Ultimately, asset owners are more comfortable with long-only equity because it’s connected to public markets and established processes, Mr. Mahanama said. However, he noted that it’s important to go beyond just the track record when examining a long-only strategy. The operational due diligence process needs to ensure there are people, processes, infrastructure, technology and compliance to support the investments.

“From time to time we hear the best investment strategies go off track because of operational issues,” he said. “Just because it’s an established strategy doesn’t mean individual firms are following processes.”

He added that although most firms do follow a standard process, those conducting the diligence need to “trust, but verify.”

If operational due diligence is not thorough, Mr. Mahanama warned that investors can face problems ranging from vulnerability to a cyberattack (if the long-only shop doesn’t have proper cybersecurity) to losing data (if no proper backup or disaster recovery controls are in place) to compliance and regulatory issues.

Rian Akey, a partner and global head of operational due diligence at Aon Hewitt Investment Consulting Inc., told P&I although he doesn’t believe operational due diligence in long-only equity strategies are lacking, it can be inconsistent from consultant to consultant and “a relatively nascent discipline.” He added that discipline is important to protect the investor from various forms of risk, and it’s a discipline investors are beginning to take more seriously.

“By and large (operational due diligence) gained most of its toehold post-Madoff,” Mr. Akey said, referring to Bernard Madoff scandal. “Now, with people thinking more critically on what risk operational due diligence can identify, it’s becoming more expansive. But on the whole, the discipline is about 10 years old, maybe less than that.”

Mr. Akey also noted the process for long-only “is evolving.”

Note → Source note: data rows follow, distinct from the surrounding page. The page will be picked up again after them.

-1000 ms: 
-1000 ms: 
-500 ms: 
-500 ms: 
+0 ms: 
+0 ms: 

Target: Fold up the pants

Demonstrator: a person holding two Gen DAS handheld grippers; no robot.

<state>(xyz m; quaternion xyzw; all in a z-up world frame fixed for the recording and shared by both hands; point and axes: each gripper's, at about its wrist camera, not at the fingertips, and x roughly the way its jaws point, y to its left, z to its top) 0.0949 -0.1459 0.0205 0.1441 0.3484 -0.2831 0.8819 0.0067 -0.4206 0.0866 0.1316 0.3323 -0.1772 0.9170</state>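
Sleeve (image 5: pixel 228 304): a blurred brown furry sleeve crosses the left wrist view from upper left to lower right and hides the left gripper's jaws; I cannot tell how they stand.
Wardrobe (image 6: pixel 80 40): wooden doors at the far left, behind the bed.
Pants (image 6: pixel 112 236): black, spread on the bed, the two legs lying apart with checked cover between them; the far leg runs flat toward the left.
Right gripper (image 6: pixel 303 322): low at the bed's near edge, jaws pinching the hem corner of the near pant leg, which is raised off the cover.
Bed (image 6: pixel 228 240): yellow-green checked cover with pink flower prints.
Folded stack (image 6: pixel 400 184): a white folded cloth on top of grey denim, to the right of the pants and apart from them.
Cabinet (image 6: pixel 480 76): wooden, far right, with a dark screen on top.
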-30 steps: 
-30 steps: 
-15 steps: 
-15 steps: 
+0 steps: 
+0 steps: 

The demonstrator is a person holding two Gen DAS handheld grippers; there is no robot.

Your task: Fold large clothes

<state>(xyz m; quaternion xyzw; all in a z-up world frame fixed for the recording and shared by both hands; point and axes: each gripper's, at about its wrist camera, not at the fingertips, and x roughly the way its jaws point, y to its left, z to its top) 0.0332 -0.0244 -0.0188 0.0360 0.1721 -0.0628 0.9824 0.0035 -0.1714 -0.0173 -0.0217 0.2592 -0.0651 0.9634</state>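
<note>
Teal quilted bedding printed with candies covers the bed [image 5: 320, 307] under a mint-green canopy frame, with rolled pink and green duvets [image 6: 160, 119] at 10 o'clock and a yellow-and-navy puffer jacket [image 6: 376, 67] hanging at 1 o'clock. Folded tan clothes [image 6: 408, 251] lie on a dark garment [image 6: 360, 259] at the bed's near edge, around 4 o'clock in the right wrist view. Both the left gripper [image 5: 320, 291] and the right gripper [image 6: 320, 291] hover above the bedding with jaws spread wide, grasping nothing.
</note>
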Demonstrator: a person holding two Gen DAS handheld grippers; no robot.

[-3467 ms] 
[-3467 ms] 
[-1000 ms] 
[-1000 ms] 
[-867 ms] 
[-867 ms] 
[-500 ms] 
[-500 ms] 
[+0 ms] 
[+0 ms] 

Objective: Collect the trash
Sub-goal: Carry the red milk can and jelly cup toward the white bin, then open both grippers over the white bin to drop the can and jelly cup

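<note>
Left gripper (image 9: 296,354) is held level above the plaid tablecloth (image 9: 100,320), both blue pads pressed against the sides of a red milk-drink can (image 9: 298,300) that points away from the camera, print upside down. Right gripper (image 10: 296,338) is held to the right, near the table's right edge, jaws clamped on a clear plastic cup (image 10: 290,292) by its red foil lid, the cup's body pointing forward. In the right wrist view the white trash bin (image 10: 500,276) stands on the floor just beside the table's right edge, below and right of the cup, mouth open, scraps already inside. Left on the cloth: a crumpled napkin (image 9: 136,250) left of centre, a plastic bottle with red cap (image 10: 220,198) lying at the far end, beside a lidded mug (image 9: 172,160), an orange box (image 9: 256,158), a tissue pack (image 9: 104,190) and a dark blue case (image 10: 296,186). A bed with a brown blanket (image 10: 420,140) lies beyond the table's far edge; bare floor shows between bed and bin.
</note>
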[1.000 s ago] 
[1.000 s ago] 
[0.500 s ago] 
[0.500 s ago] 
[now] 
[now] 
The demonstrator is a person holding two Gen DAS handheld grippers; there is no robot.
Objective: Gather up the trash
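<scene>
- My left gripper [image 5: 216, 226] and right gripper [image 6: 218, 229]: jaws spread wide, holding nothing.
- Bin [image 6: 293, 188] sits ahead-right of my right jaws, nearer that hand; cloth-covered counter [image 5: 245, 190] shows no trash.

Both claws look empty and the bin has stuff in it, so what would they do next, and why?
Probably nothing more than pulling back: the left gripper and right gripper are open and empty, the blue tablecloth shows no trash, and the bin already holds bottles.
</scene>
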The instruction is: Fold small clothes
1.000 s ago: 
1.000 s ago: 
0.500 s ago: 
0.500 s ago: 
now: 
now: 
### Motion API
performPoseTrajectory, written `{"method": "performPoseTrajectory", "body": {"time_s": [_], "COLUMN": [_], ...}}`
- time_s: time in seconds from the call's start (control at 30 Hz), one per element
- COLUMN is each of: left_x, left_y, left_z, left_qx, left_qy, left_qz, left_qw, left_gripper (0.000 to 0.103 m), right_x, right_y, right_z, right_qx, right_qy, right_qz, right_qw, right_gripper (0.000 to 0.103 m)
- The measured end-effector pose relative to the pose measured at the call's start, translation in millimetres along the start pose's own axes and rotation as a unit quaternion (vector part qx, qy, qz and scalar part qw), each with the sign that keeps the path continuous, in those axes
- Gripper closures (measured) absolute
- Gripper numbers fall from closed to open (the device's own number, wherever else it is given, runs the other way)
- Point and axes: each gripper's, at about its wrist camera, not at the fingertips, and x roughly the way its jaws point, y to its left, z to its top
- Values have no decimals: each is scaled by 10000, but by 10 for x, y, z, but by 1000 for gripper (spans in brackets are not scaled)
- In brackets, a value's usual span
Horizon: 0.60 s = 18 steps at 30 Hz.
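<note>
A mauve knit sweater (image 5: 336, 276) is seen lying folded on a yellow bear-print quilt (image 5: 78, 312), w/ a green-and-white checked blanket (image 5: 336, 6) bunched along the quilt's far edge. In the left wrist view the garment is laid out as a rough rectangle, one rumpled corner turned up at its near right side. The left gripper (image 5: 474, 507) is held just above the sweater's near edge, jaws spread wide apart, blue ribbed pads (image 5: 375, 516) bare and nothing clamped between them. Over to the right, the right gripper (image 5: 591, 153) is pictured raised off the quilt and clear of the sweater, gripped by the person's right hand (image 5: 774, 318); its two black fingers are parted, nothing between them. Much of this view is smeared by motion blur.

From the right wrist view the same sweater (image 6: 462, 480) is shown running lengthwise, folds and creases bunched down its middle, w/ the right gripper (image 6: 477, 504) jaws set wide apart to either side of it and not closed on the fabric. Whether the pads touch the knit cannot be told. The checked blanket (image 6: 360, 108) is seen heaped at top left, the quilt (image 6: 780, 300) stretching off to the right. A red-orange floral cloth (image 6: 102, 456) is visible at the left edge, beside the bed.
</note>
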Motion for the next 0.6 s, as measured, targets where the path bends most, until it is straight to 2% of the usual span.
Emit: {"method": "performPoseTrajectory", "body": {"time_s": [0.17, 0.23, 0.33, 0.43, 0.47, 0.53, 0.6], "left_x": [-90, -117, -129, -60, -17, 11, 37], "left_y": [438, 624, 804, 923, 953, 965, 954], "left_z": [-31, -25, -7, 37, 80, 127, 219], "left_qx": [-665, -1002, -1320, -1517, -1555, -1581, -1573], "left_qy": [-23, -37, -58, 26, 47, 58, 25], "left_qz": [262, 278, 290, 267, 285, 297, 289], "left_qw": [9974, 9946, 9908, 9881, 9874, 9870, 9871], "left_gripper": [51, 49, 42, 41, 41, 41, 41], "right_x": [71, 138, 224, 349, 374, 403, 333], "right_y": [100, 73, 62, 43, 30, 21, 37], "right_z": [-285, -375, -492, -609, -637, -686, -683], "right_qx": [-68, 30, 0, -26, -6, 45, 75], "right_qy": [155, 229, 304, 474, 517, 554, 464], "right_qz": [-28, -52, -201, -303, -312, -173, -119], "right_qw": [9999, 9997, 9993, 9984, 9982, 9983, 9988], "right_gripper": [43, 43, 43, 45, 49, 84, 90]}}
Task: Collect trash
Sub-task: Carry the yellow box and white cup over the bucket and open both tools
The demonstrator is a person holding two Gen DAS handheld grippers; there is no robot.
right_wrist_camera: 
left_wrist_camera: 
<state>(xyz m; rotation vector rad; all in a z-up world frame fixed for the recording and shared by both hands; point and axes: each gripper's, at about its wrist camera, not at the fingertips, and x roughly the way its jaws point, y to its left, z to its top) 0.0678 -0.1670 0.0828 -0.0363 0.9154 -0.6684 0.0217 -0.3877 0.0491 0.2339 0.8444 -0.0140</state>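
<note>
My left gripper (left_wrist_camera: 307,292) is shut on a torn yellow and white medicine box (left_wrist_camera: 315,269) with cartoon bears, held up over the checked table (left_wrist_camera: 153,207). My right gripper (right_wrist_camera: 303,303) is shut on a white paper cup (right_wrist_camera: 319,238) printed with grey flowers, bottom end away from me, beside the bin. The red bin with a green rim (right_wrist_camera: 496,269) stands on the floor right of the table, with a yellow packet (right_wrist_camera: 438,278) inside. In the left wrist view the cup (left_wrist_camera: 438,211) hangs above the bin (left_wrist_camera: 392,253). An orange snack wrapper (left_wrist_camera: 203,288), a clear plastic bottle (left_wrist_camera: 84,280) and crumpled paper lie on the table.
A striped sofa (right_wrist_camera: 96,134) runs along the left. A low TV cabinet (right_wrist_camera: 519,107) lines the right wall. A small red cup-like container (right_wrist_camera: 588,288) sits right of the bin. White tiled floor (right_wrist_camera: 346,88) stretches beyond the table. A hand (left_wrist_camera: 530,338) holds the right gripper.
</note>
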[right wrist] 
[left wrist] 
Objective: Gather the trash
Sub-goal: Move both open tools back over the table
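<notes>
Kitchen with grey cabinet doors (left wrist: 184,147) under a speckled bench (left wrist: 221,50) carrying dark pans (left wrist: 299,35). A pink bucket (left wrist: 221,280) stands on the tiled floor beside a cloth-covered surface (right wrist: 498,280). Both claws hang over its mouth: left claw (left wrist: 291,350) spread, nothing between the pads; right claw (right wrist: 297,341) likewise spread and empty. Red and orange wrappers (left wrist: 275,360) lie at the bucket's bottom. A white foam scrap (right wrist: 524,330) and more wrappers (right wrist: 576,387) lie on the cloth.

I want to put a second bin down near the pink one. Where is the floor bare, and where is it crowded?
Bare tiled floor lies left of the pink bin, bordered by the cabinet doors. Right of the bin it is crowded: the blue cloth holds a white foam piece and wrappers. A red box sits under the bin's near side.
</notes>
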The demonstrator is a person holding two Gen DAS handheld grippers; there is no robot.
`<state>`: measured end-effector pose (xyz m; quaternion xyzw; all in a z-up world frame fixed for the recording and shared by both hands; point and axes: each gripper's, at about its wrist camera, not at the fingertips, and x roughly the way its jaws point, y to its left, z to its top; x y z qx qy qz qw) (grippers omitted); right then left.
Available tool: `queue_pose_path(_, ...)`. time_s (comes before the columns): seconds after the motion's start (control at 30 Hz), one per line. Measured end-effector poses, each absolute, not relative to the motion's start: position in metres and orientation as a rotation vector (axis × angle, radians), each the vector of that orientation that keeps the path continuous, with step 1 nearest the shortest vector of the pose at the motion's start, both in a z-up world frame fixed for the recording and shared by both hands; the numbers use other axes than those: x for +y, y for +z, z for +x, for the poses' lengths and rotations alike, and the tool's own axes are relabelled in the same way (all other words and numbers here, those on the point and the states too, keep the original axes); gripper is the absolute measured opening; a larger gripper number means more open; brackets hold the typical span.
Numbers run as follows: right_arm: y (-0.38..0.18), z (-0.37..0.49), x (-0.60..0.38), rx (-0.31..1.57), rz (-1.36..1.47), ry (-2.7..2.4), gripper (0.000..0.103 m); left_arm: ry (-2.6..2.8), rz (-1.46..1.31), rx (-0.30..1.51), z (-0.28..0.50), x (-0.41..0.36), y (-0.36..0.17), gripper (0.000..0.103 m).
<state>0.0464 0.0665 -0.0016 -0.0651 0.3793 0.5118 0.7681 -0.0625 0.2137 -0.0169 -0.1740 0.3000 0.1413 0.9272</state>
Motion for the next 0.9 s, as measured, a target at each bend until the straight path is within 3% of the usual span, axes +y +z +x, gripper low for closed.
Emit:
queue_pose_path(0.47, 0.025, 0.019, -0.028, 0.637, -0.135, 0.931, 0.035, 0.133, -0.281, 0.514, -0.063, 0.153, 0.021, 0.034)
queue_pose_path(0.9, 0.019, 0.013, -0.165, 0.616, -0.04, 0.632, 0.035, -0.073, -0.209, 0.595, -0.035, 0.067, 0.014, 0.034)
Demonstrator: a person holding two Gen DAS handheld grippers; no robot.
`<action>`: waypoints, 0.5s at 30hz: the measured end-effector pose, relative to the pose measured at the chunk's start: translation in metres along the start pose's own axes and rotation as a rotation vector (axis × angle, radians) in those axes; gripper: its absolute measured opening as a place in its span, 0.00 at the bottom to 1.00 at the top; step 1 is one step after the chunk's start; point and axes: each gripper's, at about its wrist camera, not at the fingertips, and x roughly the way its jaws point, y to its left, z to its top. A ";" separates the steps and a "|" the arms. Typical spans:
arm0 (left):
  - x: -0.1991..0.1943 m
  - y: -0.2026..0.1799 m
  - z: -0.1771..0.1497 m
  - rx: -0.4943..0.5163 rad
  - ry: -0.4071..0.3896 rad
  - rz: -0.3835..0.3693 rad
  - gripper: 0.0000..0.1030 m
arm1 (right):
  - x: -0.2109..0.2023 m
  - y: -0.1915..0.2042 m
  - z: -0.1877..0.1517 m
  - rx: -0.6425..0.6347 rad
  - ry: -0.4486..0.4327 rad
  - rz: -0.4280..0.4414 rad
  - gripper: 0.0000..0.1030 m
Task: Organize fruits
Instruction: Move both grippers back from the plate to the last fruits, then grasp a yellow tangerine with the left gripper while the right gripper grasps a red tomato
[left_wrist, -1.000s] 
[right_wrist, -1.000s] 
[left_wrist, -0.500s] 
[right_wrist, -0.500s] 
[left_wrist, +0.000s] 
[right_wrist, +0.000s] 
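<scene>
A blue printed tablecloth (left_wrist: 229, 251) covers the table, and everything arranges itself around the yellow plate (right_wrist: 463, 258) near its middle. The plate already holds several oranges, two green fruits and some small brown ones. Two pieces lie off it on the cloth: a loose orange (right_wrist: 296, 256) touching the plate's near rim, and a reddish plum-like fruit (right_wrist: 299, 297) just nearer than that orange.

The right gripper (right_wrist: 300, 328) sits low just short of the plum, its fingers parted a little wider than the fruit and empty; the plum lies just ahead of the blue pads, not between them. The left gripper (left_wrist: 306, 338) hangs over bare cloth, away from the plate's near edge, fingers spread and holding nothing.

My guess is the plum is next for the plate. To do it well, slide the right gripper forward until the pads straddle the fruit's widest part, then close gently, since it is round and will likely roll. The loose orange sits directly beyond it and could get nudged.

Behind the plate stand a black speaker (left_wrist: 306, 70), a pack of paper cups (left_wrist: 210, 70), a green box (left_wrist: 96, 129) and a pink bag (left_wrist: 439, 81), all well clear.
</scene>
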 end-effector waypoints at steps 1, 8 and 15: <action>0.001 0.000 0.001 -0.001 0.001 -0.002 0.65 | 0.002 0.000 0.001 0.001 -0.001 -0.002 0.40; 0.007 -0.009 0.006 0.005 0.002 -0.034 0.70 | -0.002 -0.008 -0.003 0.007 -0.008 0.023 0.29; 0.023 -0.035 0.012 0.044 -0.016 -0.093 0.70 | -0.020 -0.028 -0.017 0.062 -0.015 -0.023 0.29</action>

“We’re seeing more clients interested in this. Some groups are already all in and making it an underwriting standard in their process. Others are starting to tiptoe into it a little more,” he said.

One money manager that P&I spoke with said he was “surprised” to hear that consultants are finding the operational due diligence being done on long-only shops is inconsistent, since that’s not been his experience.

“We definitely get some pretty thorough due diligence questions from our clients,” said John Haller, chief technology officer and head of operations for Legg Mason (LM) Inc. (LM) affiliate ClearBridge Investments LLC.

Mr. Haller noted, however, that it is possible that asset owners perhaps do not need to do that much to figure out if a long-only equity manager has a strong and secure platform.

“No one has unlimited time to explore something in the depth they’d like. It may not take a long time for (an investor) to get a sense of the maturity of a firm with a long history and robust processes in place,” Mr. Haller added.

Michael Rosen, a principal and chief investment officer of Santa Monica, Calif.-based consultant Angeles Investment Advisors LLC, said he sees no problem within the industry but understands why there’s typically more effort in evaluating the operational efforts of hedge funds than long-only.

“Up until recently, hedge funds weren’t required to be SEC-registered. So historically, (the industry) got into the habit of doing extra due diligence on the operational side of hedge funds simply because there was no regulatory oversight of their process.”

But now that hedge funds generally are registered with the SEC, they’re still given extensive due diligence, typically because they’re more complicated than long-only shops. “Long-only shops have always been SEC-registered, so there’s been some regulatory oversight for some time. So that gives us some comfort. So the due diligence review is simpler,” Mr. Rosen said.

“I don’t think there’s any issue. I’m very comfortable with our operational due diligence. It’s extremely thorough. We’ve not had any problems.”